Я прижала сумку и часы к животу, стараясь вытолкнуть пульсирующую боль — более сильную на этот раз, чем когда-либо прежде; я прикусила язык. Она прошла.
— Извини, — сказала я. — Мне надо быть дома. — Я выпрямилась, глядя не на Алберта Берджера, а на улицу, на солнце.
— Бедная красотка, — сказал он, — даже самым прелестным приходится нести двенадцатиричное бесчестье, волноваться, занимаясь черной работой. Следует мне написать книжку сонетов о бедных пропащих красотках: возможно, Клеопатра воспользовалась шариком из толченых роз, и я подозреваю, что Елена…
Но я не могла его слушать; я смотрела на солнечный свет, думала о Гарри: сначала Елена, потом блаженная Беатриче, милая Елена, поцелуй меня и сделай бессмертной; однажды я пряталась под розовым кустом возле кухни. Это было тоже летом, и я слышала пение Эллы в кладовке и неумолчное жужжание пчел; потом я увидела, как вода потекла по земле подо мной — целая речка текла в сад, и Элен схватила меня на руки среди запаха роз: «Ты не должна так, не должна так, неужели ты не можешь быть чистой. Бог наказывает нечистоплотных детей». Я чувствовала запах роз и слышала, как жужжат на жаре пчелы; потом пришел зайка, и мы сели на дамбу, и он стал читать мне Джеймса Моррисона Уэзерби…
— Так что жизнь, должно быть, трудная штука, красотка, — сказал Алберт Берджер.
— Что не так? — сказала я.
— Что? — спросил он — его кожа на солнечном свете становилась все бледнее и бледнее.
— Что не так? — сказала я.
— Дорогая девочка, — сказал он, — какой же у тебя, должно быть, ленивый, блуждающий ум. Я не говорил: что-то не так, — я сказал: трудная.
— О-о, — произнесла я.
— Я сказал: тебе должно быть трудно?
— Что трудно? — спросила я.
— Жить в этом тревожном мире, оставшись сейчас одной, без настоящей интеллектуальной поддержки, которая успокаивала бы твой мозг. Ты слышала про бомбу?
— Да, — сказала я.
Он откинулся на стуле и издал слабый бесполый смешок.

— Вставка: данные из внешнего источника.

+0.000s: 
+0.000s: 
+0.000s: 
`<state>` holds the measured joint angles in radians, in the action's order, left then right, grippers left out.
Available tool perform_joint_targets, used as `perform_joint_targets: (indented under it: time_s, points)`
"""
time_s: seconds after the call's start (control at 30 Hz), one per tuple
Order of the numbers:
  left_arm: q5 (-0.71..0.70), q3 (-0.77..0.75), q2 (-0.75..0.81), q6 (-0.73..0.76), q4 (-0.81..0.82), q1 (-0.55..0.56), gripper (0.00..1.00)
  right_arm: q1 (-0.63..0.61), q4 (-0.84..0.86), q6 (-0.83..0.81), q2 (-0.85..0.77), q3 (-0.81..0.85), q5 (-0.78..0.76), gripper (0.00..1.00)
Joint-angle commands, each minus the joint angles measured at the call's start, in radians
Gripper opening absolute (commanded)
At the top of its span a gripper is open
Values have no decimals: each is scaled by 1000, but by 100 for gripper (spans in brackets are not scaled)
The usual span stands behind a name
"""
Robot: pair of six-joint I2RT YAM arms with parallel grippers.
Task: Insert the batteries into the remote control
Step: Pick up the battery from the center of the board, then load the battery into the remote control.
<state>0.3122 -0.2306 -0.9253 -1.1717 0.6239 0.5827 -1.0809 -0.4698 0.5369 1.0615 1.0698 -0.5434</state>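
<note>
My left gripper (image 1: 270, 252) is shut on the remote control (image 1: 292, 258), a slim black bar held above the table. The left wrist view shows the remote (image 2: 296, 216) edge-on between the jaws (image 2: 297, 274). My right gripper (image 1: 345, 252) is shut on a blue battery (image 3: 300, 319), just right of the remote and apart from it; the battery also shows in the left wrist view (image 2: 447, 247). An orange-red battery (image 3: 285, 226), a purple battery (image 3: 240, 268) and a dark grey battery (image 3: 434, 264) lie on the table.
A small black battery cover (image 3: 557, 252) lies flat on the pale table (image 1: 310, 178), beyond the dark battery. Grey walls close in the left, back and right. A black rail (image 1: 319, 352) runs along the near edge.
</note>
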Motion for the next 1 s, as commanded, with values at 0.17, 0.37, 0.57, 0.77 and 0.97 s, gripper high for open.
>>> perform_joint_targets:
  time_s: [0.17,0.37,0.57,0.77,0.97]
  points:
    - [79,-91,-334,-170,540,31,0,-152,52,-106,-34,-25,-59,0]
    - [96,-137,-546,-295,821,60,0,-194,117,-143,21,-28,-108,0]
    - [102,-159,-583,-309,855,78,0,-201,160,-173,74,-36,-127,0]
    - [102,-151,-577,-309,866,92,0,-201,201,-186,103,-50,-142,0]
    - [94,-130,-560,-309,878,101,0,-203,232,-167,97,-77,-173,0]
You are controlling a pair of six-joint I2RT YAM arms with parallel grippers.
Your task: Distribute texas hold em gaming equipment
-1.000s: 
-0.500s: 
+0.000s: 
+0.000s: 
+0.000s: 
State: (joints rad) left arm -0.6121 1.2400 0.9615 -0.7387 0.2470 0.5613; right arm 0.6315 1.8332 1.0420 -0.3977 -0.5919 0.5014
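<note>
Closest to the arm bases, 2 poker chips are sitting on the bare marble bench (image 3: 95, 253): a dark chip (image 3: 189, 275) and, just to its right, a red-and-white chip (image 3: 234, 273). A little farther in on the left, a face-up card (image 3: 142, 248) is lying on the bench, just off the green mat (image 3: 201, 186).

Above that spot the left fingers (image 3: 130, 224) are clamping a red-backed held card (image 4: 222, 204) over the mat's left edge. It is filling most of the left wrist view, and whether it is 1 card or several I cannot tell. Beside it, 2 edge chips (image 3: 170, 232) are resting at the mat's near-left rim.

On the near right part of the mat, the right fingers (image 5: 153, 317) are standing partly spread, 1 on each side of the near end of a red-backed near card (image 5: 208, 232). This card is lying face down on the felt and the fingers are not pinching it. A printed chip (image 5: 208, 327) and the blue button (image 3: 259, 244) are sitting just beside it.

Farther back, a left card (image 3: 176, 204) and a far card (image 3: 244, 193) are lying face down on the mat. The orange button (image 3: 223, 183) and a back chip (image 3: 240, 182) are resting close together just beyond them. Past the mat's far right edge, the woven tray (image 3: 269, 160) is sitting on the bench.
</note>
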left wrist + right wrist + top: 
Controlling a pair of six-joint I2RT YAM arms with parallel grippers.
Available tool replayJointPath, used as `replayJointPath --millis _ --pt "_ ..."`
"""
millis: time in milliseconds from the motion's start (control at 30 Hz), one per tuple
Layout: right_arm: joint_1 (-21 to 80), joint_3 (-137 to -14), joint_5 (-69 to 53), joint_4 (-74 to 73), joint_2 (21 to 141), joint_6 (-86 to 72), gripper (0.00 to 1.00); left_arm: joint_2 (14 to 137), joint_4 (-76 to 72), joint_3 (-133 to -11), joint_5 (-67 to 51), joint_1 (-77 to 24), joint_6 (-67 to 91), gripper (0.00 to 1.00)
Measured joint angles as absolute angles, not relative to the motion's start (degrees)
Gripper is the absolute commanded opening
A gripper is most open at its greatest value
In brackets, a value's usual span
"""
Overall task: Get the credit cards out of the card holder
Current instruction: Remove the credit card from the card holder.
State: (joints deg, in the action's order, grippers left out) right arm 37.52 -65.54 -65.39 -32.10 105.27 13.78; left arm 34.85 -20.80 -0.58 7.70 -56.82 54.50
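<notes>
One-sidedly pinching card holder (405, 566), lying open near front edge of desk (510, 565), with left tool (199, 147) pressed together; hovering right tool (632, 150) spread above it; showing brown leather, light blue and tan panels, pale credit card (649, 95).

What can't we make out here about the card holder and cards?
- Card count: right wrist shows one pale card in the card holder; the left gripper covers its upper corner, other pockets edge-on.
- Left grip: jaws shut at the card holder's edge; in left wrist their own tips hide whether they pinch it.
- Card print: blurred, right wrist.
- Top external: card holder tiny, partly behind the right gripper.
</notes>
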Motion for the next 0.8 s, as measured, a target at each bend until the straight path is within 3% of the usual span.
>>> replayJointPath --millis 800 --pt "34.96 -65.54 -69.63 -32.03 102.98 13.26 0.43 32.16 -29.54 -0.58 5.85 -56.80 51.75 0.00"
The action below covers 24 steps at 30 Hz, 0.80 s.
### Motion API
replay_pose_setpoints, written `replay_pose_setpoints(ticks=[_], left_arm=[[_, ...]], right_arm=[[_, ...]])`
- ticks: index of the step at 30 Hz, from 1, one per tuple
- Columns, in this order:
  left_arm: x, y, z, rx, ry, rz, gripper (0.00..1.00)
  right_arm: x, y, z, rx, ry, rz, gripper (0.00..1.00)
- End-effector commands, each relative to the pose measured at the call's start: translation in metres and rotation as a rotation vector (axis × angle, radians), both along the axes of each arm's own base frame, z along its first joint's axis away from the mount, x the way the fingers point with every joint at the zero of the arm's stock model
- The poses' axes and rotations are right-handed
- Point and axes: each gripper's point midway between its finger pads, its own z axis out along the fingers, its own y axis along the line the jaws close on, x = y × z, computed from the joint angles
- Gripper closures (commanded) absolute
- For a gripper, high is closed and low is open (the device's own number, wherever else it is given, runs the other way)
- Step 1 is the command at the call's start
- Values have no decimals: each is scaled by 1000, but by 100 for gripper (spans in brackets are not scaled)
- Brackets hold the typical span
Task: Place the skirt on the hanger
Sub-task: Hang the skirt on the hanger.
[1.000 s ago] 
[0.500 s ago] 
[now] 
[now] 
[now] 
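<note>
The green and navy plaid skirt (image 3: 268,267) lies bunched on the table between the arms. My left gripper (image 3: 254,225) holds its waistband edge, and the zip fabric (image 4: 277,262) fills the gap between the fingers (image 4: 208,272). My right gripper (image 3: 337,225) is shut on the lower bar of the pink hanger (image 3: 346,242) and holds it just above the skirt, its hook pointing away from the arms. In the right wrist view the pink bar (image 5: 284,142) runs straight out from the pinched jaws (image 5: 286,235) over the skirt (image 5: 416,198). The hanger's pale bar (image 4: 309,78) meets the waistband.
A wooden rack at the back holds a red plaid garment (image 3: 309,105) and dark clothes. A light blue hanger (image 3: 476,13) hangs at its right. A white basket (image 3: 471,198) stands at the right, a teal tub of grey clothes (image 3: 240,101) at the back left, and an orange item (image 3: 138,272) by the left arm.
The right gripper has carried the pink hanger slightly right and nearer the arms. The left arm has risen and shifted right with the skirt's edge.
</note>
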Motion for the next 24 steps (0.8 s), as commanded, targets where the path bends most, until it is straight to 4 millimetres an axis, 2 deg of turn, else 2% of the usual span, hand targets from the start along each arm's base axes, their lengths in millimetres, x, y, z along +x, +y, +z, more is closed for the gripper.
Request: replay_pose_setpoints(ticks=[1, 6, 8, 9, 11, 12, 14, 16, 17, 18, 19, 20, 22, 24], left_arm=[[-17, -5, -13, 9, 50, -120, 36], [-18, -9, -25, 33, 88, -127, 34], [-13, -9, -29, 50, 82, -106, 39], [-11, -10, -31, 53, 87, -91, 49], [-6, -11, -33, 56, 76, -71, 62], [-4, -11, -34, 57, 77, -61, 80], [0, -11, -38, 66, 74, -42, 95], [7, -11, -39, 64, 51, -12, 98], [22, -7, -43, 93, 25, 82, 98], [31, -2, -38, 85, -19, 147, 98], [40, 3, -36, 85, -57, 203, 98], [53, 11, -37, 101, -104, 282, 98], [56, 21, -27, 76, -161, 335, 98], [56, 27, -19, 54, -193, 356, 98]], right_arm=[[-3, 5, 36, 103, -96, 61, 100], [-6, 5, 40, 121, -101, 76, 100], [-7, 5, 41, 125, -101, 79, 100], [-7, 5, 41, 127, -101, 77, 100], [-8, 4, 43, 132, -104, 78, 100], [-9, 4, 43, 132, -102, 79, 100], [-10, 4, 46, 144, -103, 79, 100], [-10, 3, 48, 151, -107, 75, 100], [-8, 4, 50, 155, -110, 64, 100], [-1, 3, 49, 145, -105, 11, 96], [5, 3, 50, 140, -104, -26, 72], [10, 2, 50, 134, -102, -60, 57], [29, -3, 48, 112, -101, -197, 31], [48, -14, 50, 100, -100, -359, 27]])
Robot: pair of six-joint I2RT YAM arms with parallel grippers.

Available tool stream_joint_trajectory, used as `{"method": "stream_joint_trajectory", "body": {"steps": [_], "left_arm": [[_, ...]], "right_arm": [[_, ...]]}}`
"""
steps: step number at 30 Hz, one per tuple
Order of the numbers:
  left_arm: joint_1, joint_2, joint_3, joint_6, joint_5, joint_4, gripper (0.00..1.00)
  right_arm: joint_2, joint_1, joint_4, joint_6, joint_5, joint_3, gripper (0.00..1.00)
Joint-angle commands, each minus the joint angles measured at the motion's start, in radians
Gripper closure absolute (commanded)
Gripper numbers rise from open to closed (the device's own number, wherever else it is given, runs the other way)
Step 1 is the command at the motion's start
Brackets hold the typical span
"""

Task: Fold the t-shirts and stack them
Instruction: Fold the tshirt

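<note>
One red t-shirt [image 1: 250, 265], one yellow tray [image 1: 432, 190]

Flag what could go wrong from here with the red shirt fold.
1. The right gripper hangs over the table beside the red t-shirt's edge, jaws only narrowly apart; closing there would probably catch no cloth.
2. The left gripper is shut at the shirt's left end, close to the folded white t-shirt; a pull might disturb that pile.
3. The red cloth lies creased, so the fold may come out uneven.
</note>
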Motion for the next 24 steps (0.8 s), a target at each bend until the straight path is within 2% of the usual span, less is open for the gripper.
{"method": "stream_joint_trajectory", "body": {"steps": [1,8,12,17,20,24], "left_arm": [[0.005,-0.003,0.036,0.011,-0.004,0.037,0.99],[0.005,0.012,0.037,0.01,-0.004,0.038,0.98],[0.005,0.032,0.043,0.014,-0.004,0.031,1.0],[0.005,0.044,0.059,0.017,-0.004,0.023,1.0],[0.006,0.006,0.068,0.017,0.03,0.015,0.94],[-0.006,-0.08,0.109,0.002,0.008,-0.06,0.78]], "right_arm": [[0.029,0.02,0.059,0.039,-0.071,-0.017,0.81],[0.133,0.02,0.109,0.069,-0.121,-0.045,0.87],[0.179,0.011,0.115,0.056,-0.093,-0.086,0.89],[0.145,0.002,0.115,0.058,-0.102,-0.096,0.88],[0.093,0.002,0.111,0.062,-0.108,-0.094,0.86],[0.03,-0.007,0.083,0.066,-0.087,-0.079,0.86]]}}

— Чокнутый! — произнес он. — Победа человека. Я предсказывал это многие месяцы. Луису и Шуйлеру. Сейчас они потрясены, такие милые мальчики, но с головой у них слабовато; упрямые, сидят спокойно в своей социальной антропологии — учти: социальной; наука так забита боковыми отростками, что становится похожей на волосы Медузы — не желает принимать в свою среду исторический детерминизм, трагичный для умов неогуманистов; может, мне следует воспользоваться твоим словом и назвать исторический детерминизм уместным? Они даже не в состоянии признать чистый факт во всей его красоте. Победа человека! И вот теперь по кровавой каше шагают дети Японии… и тем не менее… и тем не менее… — Глаза его увлажнились, он изящно глотнул мартини. — И тем не менее, — продолжил он неожиданно грустным тоном, — даже Луис и Шуйлер, они не обязаны соглашаться. Мой взгляд на Вселенную жесткий и грубый. Каждым актом сотворения — будь это оргазм простейшего уличного мусорщика или взрыв атомов — человек отдает себя циклу эволюции: под этим я подразумеваю смерть — ледяную, жестокую и окончательную. Таким образом, не прошу тебя больше, моя красавица, верить вместе со мной, что зло в человеке красиво и предопределено. В обществе — я католик, и у меня самый толерантный ум. А ты, моя красавица, оставайся, какая ты есть, на своей земле, где Иисус, хныкая, осторожно ведет Винни-Пуха по дорожке, обсаженной сливовыми деревьями в цвету. Ты всегда будешь… ой, красотка, да у тебя же слезы в твоих больших карих глазах.